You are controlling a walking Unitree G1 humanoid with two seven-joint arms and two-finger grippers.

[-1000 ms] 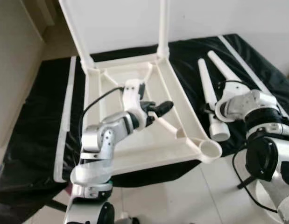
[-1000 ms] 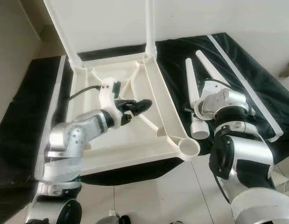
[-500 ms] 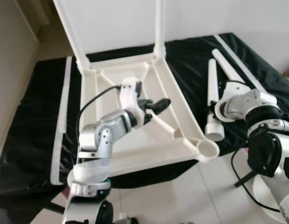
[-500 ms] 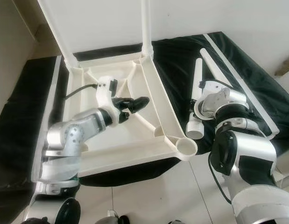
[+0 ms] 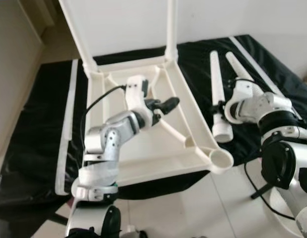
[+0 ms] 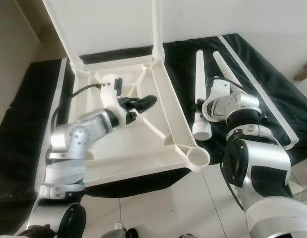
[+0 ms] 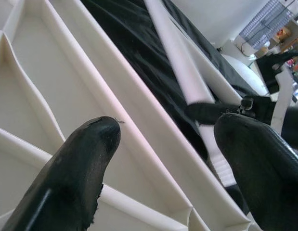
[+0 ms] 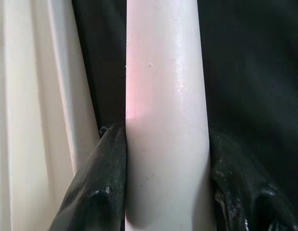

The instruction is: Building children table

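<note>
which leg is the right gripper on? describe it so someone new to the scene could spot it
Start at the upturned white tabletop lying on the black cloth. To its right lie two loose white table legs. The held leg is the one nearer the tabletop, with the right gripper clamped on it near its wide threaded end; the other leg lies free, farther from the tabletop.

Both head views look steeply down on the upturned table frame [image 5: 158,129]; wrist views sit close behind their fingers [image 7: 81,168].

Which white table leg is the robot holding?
The leg nearer the tabletop, with the right gripper shut round it. The other loose leg lies free on the black cloth, and two more already stand fitted.
</note>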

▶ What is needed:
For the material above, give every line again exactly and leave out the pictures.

▶ Task answer:
You are controlling a walking Unitree G1 humanoid with two seven-joint arms and two-finger grippers.

[-1000 ms] 
[-1000 ms] 
[-500 ms] 
[-500 ms] 
[+0 ms] 
[+0 ms] 
[+0 ms] 
[+0 ms] 

The instruction is: Building children table

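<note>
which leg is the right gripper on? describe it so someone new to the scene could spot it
Start at the upturned white tabletop lying on the black cloth. To its right lie two loose white table legs. The held leg is the one nearer the tabletop, with the right gripper clamped on it near its wide threaded end; the other leg lies free, farther from the tabletop.

Both head views look steeply down on the upturned table frame [image 5: 158,129]; wrist views sit close behind their fingers [image 7: 81,168].

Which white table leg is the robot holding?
The leg nearer the tabletop, with the right gripper shut round it. The other loose leg lies free on the black cloth, and two more already stand fitted.
</note>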

This output has been written out in full.